Siobhan Haughey

Siobhan Haughey can win Olympic Games medal, says Claudia Lau after passing on Hong Kong torch

Swimming team return from Budapest after their most successful world championships

PUBLISHED : Tuesday, 01 August, 2017, 8:47pm
UPDATED : Wednesday, 02 August, 2017, 10:35am

Claudia Lau Yin-yan believes Siobhan Haughey can go one better at the world championships – and even make the podium at the Olympic Games in Tokyo.

Haughey, 19, became the first swimmer from Hong Kong to reach a world championship final in Budapest in the women’s 200-metres freestyle, where she finished fifth.

“I am very happy to see Siobhan’s achievement in Budapest and it won’t surprise me if she wins a medal in the world championships or even the Olympic Games in the future,” Lau told the Post at Hong Kong International Airport upon the team’s return from Hungary.

“But the most important thing is she can continue to make breakthroughs in her career and keep enjoying the sport.

“She is a talented but also hard-working swimmer.
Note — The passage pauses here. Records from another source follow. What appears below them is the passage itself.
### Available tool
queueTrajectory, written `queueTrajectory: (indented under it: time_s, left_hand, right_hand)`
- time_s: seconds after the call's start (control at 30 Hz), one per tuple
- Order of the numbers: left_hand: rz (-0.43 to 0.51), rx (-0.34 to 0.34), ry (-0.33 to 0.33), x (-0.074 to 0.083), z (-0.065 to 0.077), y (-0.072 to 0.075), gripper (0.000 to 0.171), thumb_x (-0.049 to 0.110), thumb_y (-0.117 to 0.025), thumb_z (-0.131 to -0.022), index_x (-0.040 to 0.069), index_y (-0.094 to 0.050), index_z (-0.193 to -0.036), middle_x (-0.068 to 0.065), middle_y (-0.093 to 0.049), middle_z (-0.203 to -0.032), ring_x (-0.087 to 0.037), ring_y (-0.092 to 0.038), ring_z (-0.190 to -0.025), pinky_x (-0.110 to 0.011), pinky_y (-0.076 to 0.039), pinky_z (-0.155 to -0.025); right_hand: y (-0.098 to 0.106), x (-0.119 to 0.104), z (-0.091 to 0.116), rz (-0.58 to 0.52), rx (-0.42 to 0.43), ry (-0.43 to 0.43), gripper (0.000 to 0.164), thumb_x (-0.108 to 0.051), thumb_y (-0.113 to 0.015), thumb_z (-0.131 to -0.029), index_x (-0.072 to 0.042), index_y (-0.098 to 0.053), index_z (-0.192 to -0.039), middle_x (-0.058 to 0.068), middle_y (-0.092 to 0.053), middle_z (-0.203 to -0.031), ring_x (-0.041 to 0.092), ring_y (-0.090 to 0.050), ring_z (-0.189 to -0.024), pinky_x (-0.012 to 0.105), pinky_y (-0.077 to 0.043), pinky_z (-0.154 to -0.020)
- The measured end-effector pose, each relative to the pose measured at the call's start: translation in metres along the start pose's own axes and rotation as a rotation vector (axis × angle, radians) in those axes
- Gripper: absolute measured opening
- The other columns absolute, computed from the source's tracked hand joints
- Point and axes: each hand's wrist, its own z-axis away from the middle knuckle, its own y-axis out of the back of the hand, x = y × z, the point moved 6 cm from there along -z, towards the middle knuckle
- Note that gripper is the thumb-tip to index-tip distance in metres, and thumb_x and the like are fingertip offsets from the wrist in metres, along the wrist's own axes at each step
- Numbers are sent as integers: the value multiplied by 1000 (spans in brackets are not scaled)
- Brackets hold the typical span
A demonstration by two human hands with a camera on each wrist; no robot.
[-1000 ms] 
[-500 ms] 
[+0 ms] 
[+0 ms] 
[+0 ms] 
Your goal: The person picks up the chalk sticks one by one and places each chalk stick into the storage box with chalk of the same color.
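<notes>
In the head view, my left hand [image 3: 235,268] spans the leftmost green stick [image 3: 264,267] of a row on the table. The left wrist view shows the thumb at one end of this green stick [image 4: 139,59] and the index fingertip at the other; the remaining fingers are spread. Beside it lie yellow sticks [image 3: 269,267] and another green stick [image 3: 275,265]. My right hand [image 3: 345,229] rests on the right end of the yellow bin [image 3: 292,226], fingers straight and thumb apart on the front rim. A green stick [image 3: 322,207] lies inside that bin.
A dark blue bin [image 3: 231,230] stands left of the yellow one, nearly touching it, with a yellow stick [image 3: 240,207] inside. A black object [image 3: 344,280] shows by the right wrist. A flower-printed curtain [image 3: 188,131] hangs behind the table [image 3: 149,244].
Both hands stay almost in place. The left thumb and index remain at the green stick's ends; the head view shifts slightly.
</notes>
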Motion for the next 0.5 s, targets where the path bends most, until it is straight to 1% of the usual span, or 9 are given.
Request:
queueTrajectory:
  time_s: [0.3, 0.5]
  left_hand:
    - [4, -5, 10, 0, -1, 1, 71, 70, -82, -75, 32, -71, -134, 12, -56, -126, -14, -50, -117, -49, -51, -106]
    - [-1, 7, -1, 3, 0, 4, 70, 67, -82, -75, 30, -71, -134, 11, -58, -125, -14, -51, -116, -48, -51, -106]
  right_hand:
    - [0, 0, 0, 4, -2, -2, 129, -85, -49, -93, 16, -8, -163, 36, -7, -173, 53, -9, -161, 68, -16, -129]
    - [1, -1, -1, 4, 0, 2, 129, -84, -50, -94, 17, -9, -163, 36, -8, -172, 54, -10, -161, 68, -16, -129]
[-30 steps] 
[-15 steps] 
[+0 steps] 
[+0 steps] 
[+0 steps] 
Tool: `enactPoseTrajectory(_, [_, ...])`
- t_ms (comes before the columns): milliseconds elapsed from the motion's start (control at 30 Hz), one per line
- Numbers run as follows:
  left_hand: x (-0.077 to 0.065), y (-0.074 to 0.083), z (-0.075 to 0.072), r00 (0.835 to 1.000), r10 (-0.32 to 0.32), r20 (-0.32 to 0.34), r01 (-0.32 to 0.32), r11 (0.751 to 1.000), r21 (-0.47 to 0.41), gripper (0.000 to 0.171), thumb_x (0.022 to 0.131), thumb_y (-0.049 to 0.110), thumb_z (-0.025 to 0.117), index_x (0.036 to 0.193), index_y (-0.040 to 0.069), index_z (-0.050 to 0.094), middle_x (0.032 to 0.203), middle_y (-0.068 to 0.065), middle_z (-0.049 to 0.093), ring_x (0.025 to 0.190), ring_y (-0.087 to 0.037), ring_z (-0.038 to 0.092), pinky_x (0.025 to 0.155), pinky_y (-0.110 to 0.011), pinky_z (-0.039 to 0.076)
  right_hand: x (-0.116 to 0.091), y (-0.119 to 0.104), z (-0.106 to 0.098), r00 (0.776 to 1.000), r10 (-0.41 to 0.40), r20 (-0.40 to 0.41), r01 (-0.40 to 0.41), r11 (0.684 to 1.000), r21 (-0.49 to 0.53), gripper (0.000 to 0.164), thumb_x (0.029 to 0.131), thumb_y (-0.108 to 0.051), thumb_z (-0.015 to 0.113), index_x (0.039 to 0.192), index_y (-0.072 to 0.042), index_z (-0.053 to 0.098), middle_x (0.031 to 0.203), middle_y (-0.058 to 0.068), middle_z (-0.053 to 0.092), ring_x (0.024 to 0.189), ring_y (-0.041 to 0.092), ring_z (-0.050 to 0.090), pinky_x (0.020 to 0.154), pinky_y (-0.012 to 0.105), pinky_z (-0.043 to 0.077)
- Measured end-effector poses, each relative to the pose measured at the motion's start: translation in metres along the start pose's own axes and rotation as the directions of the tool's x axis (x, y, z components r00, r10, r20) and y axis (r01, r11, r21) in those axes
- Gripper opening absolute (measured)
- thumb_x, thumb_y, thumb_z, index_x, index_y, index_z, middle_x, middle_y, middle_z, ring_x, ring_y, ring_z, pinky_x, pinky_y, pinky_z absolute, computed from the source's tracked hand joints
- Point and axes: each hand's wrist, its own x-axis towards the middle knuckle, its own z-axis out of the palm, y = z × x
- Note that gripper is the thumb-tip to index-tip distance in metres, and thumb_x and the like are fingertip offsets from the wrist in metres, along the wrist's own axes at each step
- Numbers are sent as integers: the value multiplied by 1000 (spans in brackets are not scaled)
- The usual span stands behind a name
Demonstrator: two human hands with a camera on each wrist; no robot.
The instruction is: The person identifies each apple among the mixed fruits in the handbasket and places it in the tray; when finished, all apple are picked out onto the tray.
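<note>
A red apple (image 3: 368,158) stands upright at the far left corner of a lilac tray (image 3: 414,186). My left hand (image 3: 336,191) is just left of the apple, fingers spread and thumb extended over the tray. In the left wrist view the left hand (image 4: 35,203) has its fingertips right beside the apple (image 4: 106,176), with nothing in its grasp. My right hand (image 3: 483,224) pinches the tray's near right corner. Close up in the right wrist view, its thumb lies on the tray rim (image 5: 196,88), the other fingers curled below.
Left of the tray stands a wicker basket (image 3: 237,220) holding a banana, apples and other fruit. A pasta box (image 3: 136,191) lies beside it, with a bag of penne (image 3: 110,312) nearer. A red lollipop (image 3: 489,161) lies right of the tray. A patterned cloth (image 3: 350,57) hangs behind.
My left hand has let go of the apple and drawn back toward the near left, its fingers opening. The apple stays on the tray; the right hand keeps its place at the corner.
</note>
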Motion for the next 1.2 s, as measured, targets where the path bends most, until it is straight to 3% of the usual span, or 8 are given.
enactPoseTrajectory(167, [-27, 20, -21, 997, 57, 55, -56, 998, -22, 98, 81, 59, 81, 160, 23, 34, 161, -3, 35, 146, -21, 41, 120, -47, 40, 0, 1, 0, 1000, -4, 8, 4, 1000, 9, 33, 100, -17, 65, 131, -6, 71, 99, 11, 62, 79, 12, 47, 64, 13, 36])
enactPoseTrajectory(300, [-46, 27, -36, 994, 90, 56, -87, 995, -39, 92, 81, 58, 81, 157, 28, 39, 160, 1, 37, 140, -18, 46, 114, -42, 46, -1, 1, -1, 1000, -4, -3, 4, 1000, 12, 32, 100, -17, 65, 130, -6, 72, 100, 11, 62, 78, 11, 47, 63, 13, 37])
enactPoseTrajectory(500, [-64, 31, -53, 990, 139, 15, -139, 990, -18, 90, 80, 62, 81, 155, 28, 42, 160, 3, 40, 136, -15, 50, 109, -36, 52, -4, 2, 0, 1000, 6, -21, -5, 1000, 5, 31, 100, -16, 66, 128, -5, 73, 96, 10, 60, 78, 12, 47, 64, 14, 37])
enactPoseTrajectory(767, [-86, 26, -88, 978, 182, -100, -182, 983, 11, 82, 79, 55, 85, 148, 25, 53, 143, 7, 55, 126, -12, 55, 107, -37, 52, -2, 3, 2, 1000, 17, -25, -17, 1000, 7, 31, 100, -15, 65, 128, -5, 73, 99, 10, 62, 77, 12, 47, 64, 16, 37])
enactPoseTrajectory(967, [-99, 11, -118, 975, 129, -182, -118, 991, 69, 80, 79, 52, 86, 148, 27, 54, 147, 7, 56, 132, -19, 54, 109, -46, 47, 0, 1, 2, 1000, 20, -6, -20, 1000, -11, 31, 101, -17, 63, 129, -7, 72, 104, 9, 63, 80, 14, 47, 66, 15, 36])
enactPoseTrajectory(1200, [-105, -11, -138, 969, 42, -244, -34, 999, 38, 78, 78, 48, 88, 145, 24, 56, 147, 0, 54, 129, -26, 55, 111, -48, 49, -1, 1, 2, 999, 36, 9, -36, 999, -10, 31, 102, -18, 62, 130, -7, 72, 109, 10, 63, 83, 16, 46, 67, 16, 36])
She takes swimming very seriously and knows how to take care of her body and conditions, always comes to the pool early before the race to perform a series of warm-ups and stretching movements and possibly that’s why she can be so successful.”

Lau was the only other Hong Kong swimmer to reach the semi-finals of an event in Budapest, in the women’s 200-metres backstroke.

“I felt more excited when Siobhan came in fifth place than my last-16 spot, although she did come to the warm-up pool to congratulate me after watching the results,” said Lau, who brought the curtain down on a 12-year international career after the world championships.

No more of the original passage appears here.